So at some point during Org 2, you will probably be expected to learn a whole slew  of mechanisms.

Like these:

  • Conversion of carboxylic acids to esters (Fischer esterification)
  • Hydrolysis of esters to carboxylic acids
  • Hydrolysis of amides to carboxylic acids
  • Formation of imines from ketones/aldehydes and amines
  • Hydrolysis of imines to ketones/aldehydes and amines.
  • Formation of anhydrides from carboxylic acids

Six different mechanisms. That means writing out and learning a whole bunch of different steps for each of these reactions.

Sounds like a lot of work, doesn’t it?

What if you could cut down the amount of time you spent doing these mechanisms by a factor of six? That would be worth learning, right?

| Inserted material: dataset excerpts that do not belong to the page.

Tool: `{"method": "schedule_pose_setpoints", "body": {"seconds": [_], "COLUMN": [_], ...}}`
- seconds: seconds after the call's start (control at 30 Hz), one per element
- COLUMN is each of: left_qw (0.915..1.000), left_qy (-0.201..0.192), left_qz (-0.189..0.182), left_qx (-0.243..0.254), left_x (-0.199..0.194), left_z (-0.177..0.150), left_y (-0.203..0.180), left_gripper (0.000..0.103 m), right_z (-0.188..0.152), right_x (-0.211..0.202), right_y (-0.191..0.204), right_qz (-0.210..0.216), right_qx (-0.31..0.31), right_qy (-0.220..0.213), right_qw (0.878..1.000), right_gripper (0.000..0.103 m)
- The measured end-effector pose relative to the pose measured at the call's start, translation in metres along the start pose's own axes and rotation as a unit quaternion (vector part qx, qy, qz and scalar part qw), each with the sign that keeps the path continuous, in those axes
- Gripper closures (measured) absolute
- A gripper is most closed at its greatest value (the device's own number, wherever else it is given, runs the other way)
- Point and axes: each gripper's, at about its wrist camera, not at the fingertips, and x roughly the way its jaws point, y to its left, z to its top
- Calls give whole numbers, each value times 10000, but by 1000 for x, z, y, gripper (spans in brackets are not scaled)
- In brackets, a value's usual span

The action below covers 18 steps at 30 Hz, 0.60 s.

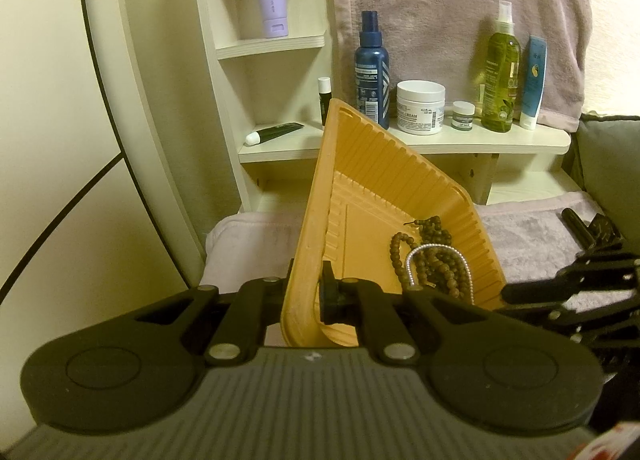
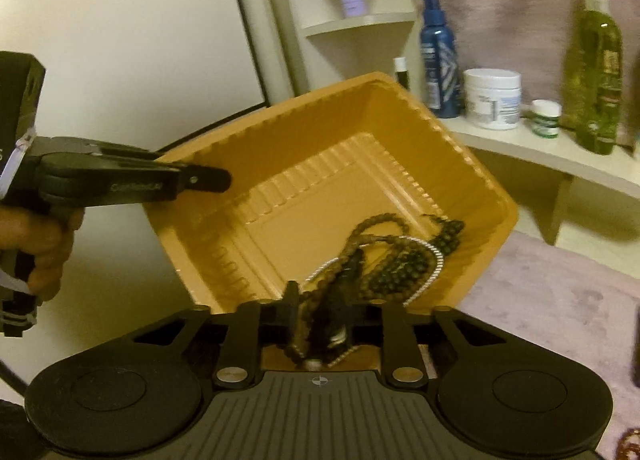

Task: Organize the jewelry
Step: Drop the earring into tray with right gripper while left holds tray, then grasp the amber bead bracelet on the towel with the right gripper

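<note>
Two grippers are working around one orange plastic tray (image 2: pixel 320 164), which is being held tilted above a pinkish towel (image 1: pixel 532 236). Its ribbed side wall is sitting clamped between the left gripper's (image 1: pixel 306 292) pads, one pad inside the tray and one outside, so that gripper is grasping the tray's rim. In the right wrist view a person's hand (image 2: pixel 44 248) is wrapping the left gripper's handle at the left edge.

Several strands are lying heaped in the tray's lower corner: brown beaded necklaces (image 1: pixel 434 256) tangled with a silver chain (image 1: pixel 440 256). The right gripper (image 2: pixel 320 316) is reaching over the tray's near rim; brown beads (image 2: pixel 352 256) and the chain (image 2: pixel 436 260) are draping between its jaws, which are standing slightly parted, and blur is hiding whether the pads are pressing on them, so I cannot tell its grip.

Behind, a shelf (image 1: pixel 480 142) is carrying a blue spray bottle (image 1: pixel 372 72), a white cream jar (image 1: pixel 420 108), a small jar (image 1: pixel 463 114) and a green spray bottle (image 1: pixel 500 72).
</note>
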Motion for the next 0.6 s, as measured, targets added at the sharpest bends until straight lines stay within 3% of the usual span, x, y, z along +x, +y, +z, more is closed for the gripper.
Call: {"method": "schedule_pose_setpoints", "body": {"seconds": [0.13,0.3,0.6], "left_qw": [10000,10000,10000], "left_qy": [-3,-3,-8], "left_qz": [6,4,7], "left_qx": [-1,-3,3], "left_x": [0,0,1], "left_z": [0,0,1], "left_y": [1,1,-2], "left_gripper": [97,97,96], "right_z": [-1,-10,-55], "right_x": [-17,-46,-95], "right_y": [-14,-35,-85], "right_qz": [-415,-1257,-2762], "right_qx": [245,658,1605], "right_qy": [-248,-460,-336], "right_qw": [9985,9888,9470], "right_gripper": [77,76,75]}}
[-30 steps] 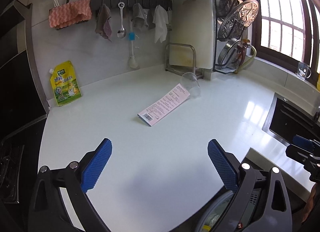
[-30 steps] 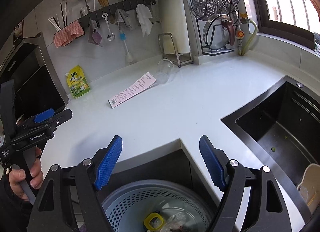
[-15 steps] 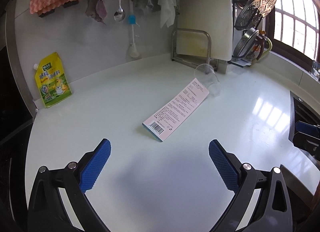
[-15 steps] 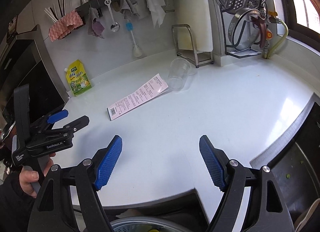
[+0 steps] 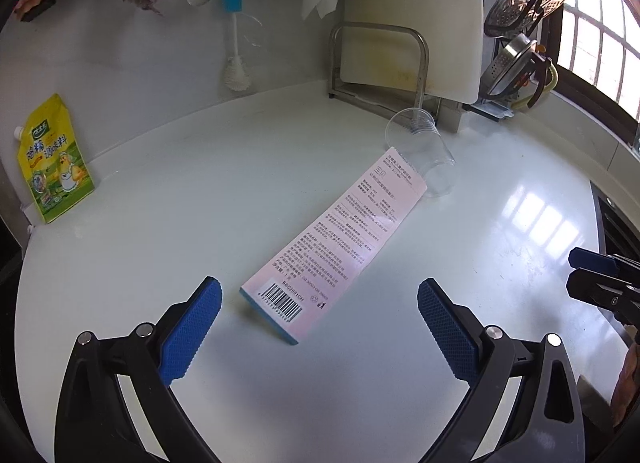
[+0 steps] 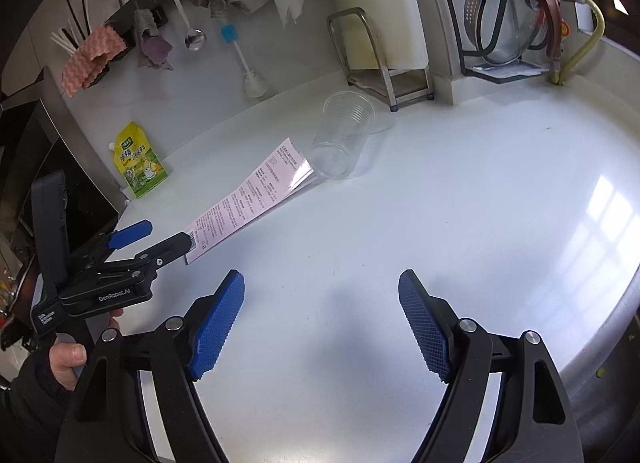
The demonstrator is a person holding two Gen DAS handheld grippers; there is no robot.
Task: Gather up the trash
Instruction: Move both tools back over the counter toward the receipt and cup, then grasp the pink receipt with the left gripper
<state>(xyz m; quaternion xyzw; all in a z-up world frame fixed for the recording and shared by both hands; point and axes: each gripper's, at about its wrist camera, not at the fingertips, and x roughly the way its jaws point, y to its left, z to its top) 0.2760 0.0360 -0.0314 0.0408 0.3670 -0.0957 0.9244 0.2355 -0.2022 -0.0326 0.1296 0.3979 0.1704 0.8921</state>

Well, you’re in luck. The six reactions listed might look different, but they actually have EXACTLY THE SAME MECHANISM. So if you’ve learned how one of them works – you’ve actually learned them all.  Let’s break it down using the first reaction (formation of esters from alcohols and carboxylic acids) as an example.


Step 1: Protonation


The reaction begins with protonation on the oxygen of the C=O (or C=N) bond. This means the oxygen (or nitrogen) has less electron density to share with the carbonyl carbon. Being more electron-poor, the carbonyl carbon has now become a better electrophile, which sets up…

1,2-addition (step 2)


Whereby the nucleophile adds to the carbonyl carbon, forming a new bond and breaking the [PI] bond beween the carbon and oxygen. Note that the neutral nucleophile is positively charged and the (former) carbonyl oxygen is neutral. An acid base reaction can now ensue, a fancy name for which is….

Proton transfer (step 3)

3-Proton transfer

where a proton is transferred from the atom which previously acted as a nucleophile to a different atom on the molecule (either O or N). Once the proton has been transferred,  the group becomes much less basic, which also means that it will be a much better leaving group. So one of the lone pairs from an adjacent atom forms a new Pi bond with the carbon, resulting in…

1,2-elimination (step 4),


ejecting a neutral molecule (such as H2O or NH3) as a leaving group. There’s just one more step to go. The atom participating in the new Pi bond has a positive charge, which means we have to remove it in order to get a neutral species – a step we call…

Deprotonation (step 5)


And that’s it. Note that the acid is not consumed – it’s a catalyst here, and can meet up with another molecule of our starting material back in Step 1.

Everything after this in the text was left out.